Il vero grande problema è che questo, a tutti gli effetti potrebbe rientrare nella categoria olimpica non viene pubblicizzato e preso in considerazione dalla stampa di tutti i paesi. Sebbene esistano gare e campionati regionali e nazionali ma nessuno ne parla.
Agli atleti che iniziano la loro strada da giovanissimi, si inizia anche a 5 anni, viene richiesto un impegno non da poco. Gli allenamenti sono almeno 2 a settimana e durano una media di 2 ore senza contare le prove per le gare e il riscaldamento che si deve fare prima di ogni gara.
Certo voi direte come ogni sport, certo io vi dico allora perché si tira una zucca ed è sport olimpionico e questo che comporta maggior fatica impegno e perseveranza ed una preparazione atletica e non solo tecnica molto seria ne è escluso?

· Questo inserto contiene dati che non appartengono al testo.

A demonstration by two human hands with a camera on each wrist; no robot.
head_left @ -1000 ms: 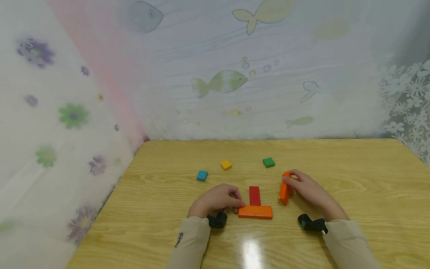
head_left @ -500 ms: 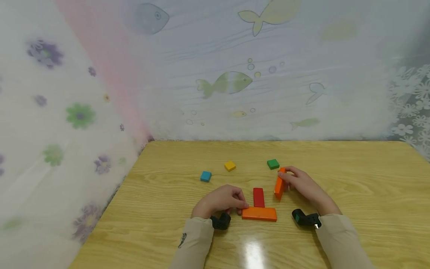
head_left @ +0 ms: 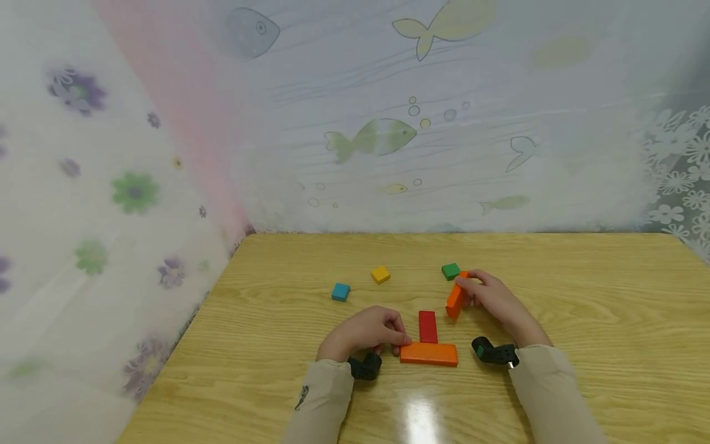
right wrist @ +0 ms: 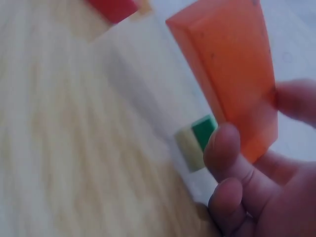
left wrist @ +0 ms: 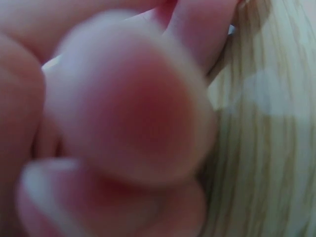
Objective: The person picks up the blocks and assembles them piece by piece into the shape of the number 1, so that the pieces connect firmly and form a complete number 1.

Che differenza c’è con le altre discipline olimpiche? Forse è uno sport per poveri? Non è così anche pattinare a rotelle non comporta certo una spesa da poco.

Un paio di pattini per pattinaggio artistico danza costano attorno alle 700 euro, mentre un body da gara parte dalle 200 euro e se si fa conto che questi body vengono cambiati in base all’esibizione che si va a fare non voglio essere il genitore che deve sborsare ogni volta le 200 euro minime per un costume degno di una gara.
Forse mettendo insieme tutto il pacchetto varrebbe la pena anche per chi se n’è dimenticato di provvedere ad inserire questa disciplina ora considerata il nulla, insieme alle consorelle che già praticano il territorio olimpico.